Reputation: 24077
Say I have a function that takes some sort of object that has a name
property. It doesn't care about the other properties on the object, only that it has a name
of type string
, thus it should accept any object type that conforms to this.
Is there a simple way to define such a type? The closest I've got is to extend a type constructed with Record
but it seems a bit inelegant:
interface ThingWithName extends Record<string, any> {
name: string
}
function greet(thing: ThingWithName) {
return `hello, ${thing.name}`
}
greet({name: ''}) // fine
greet({name: '', age: 27}) // also fine
Upvotes: 0
Views: 1746
Reputation: 249466
You don't need to do anything special for this.
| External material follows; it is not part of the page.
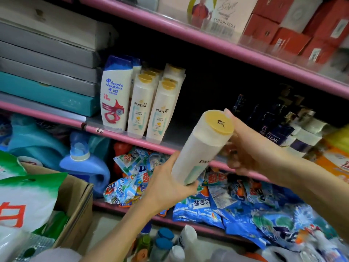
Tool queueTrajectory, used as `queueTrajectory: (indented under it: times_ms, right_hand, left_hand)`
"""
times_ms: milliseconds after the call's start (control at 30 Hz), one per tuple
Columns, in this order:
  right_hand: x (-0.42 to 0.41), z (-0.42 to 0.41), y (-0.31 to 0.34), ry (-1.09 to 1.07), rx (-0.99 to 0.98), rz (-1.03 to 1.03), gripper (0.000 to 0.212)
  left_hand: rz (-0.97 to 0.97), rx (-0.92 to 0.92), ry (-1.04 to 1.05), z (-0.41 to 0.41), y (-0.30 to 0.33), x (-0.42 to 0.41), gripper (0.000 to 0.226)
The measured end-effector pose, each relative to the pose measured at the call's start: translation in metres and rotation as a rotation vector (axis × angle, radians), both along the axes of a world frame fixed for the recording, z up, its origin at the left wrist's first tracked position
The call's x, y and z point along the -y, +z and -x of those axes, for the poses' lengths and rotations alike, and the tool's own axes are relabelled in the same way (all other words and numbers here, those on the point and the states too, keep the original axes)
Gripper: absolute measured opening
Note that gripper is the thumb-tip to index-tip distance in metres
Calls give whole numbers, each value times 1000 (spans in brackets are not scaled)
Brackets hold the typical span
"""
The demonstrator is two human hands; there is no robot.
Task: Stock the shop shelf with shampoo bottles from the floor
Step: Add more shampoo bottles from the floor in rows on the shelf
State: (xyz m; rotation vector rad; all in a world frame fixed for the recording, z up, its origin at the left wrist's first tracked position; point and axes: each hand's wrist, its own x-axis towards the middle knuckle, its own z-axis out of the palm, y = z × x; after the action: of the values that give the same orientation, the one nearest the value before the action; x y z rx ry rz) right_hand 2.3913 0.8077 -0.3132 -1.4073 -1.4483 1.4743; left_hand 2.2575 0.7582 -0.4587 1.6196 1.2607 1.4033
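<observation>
I hold a white Pantene shampoo bottle [200, 148] with a yellow cap in front of the pink middle shelf [132, 138], tilted with its cap toward me. My left hand [170, 182] grips its lower end. My right hand [243, 146] holds its upper part from the right, thumb up beside the cap. On the shelf stand several matching Pantene bottles [149, 103] beside a Head & Shoulders bottle [115, 95]. More bottles [166, 242] with blue and white caps stand on the floor below my arms.
Dark Clear bottles [273, 127] fill the shelf's right part, with a dark gap between them and the Pantene row. Flat boxes [47, 59] are stacked at left. Detergent packets [226, 201] crowd the lower shelf. A cardboard box [75, 201] with bags stands at bottom left.
</observation>
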Motion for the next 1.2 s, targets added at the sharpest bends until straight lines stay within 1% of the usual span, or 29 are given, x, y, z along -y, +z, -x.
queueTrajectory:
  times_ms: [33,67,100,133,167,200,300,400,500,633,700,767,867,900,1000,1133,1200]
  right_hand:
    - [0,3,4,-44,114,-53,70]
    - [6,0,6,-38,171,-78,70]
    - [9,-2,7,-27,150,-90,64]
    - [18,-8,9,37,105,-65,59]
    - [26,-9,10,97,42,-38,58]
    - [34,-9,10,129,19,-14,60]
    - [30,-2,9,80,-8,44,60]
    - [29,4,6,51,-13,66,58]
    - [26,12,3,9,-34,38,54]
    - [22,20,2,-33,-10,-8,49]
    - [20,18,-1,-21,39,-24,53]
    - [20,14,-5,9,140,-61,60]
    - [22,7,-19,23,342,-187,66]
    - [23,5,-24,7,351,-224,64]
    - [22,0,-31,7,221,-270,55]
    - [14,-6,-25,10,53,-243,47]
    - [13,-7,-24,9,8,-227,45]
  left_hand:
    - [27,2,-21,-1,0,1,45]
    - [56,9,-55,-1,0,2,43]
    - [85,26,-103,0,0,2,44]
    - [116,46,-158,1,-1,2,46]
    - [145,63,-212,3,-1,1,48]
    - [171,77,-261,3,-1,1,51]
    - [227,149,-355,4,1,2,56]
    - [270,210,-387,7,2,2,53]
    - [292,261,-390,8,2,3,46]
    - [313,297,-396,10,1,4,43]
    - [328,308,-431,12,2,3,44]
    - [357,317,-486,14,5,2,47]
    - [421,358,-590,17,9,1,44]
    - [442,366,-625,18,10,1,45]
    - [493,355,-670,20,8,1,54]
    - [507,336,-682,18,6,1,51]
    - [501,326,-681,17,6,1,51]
This will define the required property:
interface ThingWithName {
name: string
}
function greet(thing: ThingWithName) {
return `hello, ${thing.name}`
}
greet({name: ''}) // fine
let x = {name: '', age: 27};
greet(x) // also fine
What you are probably hitting up against is excess property checks that prohibit extra properties when an object literal is directly assigned to a specific type reference. So in the code above this: greet({name: '', age: 27})
would be an error.
You can get around this limitation in one of several ways.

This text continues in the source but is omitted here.